• [What you need to do] The word "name" marks the lines to report; pull each of them from the listing.

------ Material for this exercise ------

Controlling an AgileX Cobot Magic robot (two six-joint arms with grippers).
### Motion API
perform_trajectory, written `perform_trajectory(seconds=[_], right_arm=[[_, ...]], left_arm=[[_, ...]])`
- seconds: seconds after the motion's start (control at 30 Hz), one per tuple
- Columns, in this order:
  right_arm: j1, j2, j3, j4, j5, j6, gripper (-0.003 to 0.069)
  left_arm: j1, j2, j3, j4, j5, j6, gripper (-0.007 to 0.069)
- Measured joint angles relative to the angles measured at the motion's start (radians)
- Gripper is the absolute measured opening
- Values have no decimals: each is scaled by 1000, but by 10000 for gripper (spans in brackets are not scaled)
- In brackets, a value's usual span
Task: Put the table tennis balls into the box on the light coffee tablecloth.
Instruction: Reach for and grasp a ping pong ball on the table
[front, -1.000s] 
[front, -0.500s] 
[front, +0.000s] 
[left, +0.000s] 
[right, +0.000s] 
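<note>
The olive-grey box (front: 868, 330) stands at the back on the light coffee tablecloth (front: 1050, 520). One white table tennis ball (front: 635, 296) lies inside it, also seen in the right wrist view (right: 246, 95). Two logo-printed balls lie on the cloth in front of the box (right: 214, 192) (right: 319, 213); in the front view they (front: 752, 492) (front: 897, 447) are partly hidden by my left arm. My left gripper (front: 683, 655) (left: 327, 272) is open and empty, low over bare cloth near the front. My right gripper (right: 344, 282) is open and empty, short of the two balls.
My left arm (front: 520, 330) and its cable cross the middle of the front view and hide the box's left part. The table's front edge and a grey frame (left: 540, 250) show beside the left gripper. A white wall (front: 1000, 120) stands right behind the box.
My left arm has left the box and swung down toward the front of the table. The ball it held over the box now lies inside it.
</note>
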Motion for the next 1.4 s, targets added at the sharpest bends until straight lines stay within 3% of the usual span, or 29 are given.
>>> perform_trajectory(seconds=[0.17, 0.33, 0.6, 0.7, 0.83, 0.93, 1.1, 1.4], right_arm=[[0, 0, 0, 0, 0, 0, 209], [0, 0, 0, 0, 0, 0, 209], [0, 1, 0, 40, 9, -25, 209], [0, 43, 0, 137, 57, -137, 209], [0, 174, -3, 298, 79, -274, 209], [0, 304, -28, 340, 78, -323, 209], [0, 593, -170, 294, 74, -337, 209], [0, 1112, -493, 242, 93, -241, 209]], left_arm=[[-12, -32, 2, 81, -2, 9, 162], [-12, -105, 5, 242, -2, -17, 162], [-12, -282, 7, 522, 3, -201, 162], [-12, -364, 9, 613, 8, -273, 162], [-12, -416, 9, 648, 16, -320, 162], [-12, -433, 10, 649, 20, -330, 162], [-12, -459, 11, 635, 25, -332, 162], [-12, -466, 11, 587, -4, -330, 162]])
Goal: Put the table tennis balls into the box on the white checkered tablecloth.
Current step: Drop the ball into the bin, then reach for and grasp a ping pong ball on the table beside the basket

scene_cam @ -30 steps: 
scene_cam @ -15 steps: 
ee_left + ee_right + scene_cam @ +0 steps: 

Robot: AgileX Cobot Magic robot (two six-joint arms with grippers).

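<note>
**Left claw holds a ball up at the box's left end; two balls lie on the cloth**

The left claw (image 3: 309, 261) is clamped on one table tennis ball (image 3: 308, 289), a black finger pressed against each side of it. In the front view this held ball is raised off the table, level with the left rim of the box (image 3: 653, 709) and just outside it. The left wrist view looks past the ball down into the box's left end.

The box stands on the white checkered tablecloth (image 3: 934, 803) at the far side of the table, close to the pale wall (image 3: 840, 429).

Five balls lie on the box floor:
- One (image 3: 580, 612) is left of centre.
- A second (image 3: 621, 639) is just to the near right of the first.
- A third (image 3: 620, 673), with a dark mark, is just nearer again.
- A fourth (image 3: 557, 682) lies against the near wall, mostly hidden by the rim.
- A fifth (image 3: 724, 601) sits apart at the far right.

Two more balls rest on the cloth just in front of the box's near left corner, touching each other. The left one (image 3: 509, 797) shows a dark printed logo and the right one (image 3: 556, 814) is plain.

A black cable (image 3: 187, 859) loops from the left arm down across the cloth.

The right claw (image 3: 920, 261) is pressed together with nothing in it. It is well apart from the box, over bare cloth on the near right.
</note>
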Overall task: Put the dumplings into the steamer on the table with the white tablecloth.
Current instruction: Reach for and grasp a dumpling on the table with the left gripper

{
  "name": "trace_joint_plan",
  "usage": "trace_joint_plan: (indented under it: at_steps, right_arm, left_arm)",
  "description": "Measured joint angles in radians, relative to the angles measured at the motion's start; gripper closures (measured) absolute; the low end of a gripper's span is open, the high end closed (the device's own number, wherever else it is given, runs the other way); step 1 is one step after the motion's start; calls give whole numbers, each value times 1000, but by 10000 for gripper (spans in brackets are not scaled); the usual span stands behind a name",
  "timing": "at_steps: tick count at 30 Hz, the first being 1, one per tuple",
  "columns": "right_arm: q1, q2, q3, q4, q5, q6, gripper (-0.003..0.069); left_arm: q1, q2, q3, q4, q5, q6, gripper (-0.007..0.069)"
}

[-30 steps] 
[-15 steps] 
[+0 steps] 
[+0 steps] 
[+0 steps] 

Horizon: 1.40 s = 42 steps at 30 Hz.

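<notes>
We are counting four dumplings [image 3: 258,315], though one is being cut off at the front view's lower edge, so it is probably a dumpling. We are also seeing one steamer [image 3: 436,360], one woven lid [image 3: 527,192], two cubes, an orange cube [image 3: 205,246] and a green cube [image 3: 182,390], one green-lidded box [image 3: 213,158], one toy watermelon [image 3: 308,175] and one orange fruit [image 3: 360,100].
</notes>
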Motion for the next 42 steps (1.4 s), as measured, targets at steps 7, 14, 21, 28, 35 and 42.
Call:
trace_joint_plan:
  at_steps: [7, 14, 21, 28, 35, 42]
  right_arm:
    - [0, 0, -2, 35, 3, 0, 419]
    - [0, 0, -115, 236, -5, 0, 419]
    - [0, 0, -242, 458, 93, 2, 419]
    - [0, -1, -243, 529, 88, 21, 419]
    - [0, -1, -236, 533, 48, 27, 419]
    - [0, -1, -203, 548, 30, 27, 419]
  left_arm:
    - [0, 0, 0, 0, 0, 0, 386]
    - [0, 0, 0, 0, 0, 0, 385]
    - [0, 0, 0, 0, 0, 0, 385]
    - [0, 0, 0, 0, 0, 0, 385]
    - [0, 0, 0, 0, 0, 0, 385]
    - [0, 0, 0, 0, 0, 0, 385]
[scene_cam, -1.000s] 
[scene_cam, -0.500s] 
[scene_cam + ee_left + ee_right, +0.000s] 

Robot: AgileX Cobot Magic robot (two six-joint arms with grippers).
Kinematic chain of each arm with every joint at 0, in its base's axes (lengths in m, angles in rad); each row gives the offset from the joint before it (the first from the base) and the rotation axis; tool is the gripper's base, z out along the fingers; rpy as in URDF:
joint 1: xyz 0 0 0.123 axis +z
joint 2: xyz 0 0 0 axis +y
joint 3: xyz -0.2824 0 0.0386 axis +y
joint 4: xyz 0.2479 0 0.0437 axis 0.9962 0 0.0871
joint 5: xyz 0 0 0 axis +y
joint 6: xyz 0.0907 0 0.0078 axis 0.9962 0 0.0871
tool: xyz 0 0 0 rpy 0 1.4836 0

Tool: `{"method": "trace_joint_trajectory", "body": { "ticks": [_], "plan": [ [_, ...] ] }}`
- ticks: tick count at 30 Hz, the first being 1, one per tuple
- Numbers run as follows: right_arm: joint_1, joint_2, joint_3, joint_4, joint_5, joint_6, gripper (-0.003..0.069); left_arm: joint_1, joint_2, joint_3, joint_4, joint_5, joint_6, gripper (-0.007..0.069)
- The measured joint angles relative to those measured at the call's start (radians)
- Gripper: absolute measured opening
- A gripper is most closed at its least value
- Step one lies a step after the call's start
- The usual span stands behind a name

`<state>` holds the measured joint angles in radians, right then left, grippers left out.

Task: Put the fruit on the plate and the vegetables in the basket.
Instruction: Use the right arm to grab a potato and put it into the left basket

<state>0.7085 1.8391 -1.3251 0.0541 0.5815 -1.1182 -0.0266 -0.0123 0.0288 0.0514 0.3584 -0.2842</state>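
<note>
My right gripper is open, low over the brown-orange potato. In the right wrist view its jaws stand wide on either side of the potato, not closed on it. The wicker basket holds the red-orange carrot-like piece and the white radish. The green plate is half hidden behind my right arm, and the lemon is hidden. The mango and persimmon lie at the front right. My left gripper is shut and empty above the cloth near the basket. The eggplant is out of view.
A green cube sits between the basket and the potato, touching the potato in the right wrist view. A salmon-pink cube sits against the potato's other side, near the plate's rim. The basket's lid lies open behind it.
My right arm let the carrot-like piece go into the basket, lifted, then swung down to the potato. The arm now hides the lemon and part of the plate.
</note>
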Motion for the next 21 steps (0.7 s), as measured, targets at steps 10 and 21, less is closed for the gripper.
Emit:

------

• [Result of this task]
  "name": "trace_joint_plan",
  "description": "Measured joint angles in radians, relative to the angles measured at the motion's start; gripper closures (measured) absolute; the low end of a gripper's span is open, the high end closed (the device's own number, wherever else it is given, runs the other way); step 1 is one step after the motion's start; calls give whole numbers, each value times 1000, but by 10000 for gripper (spans in brackets are not scaled); the usual span stands behind a name",
- The usual span stands behind a name

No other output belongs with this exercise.